Pour mieux dépeindre les « petits », Albert Dupontel voit grand. Il magnifie son texte à l’aide d’un joli carnet d’adresses au point que le long-métrage prenne des airs de film à sketches. On croise le Palmashow en préposés empotés, Michel Vuillermoz en psychologue de comptoir, Philippe Uchan, fonctionnaire mielleux ou encore Kyan Khojandi, médecin imperturbable. Adieu les cons devient la preuve qu’on peut concilier cinéma d’auteur et film grand public. La grande histoire passe par des détours, permet de chouettes lazzi tant qu’il y a cohérence dans les émotions.

Plafond de verre

Avec l’analogie que fait le médecin de Suze entre l’anticorps incompétente et la police contre-productive, on nous donne le ton : le film sera engagé. Dans l’intrigue, il ménage une place à un personnage malvoyant, dont le handicap est justement dû à des violences policières. Pourtant, Dupontel préfère les bons mots aux grands discours. Très vite, Monsieur Blin est réduit à sa malvoyance et se prendra inévitablement les murs, dans un jeu clownesque qui lasse vite.

Bien sûr, le cinéma de Dupontel est tout en ambiguïté. Et le même Monsieur Blin qui amuse la galerie en perdant l’équilibre témoignera de quelques éclairs de lucidité. Le réalisateur reste du côté des fous, des extravagants. Pas étonnant que personne ne rit quand Virgina Efira parle seule sur le parvis d’une église ou qu’elle jette d’un coup tous les sprays de son salon de coiffure d’un coup de colère. Tout est une question de contexte. Le même accident de voiture aura d’ailleurs divisé la salle où une partie rit de la violence quand l’autre la subit de plein fouet.

© Jérôme Prébois – ADCB Films

Pourtant, Albert Dupontel reste un homme de sa génération. Et si dans son cinéma, les puissants en voient de toutes les couleurs, il est rare qu’ils se prennent un poing médian. Dans cette intrigue tragique, ce sont les hommes qui ont le dernier mot. Et c’est la quête du fils de Suze qui le montre le mieux. On part à la rencontre du jeune garçon avec une empathie installée par le jeu de Virginie Efira et la mise en scène. Avant même qu’ Adrien n’entre en scène, on lui offrirait le bon dieu sans confession. Il faut dire qu’entre le jeu de la comédienne et l’ambiance plus générale distillée par la mise en scène, une certitude s’installe : la quête ne peut pas être vaine.
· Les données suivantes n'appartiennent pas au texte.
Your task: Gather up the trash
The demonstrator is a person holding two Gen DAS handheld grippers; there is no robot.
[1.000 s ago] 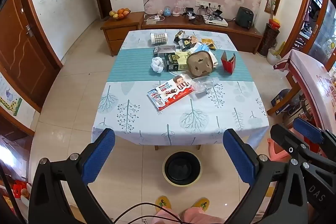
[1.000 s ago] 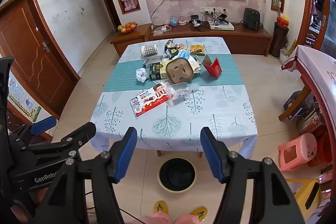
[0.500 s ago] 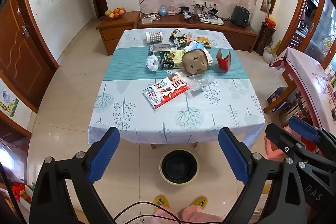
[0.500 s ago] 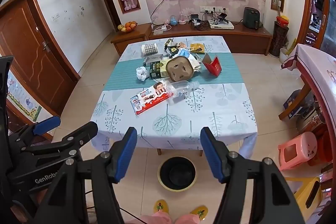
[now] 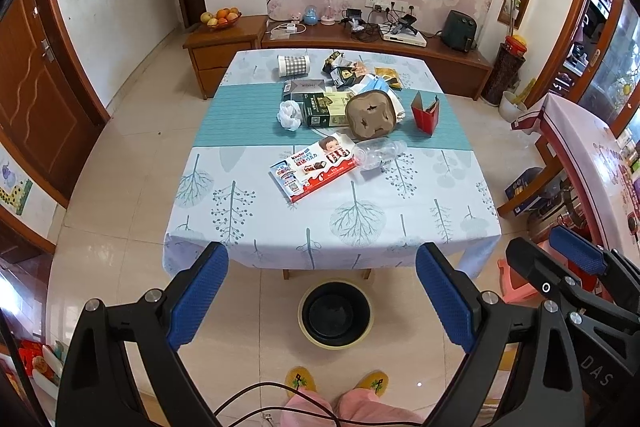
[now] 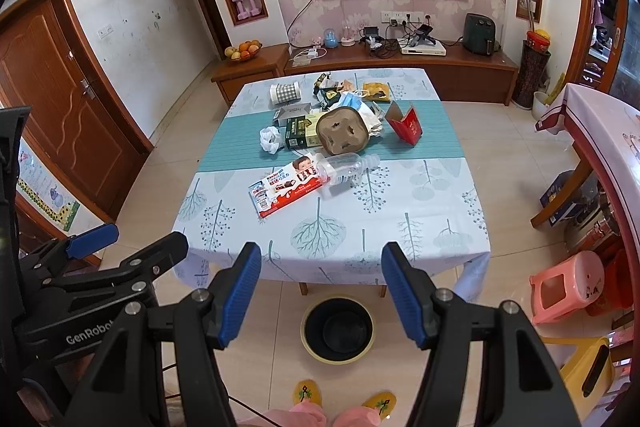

La rencontre avec le fils sera belle. Il est question de faire son adieu aux cons mais on imagine mal Suze se séparer de son propre fils. Et pourtant… Le jeune garçon envoie des poèmes anonymes par courrier à une collègue dont il est éperdument amoureux. Il programme ses sorties en fonction de ses heures de passage. Il s’installe à quelques pas de chez elle exprès. Pierre par pierre, Dupontel voue un petit autel au mythe de la misère sexuelle. Puisque le récit se limite aux versions masculines, la pitié du spectateur se borne à la timidité maladive de Bastien. L’insécurité générée pour la jeune femme sera hors champ.

Avec cette tragédie burlesque, Dupontel joue donc habilement avec les genres. Dommage que l’intrigue ne se base que sur le sien. Le manque de diversité dans les points de vue mine la profondeur du film. Tout le monde sait désormais le réalisateur capable d’excellentes comédies, on peut regretter que l’humour sabote parfois des émotions plus fécondes.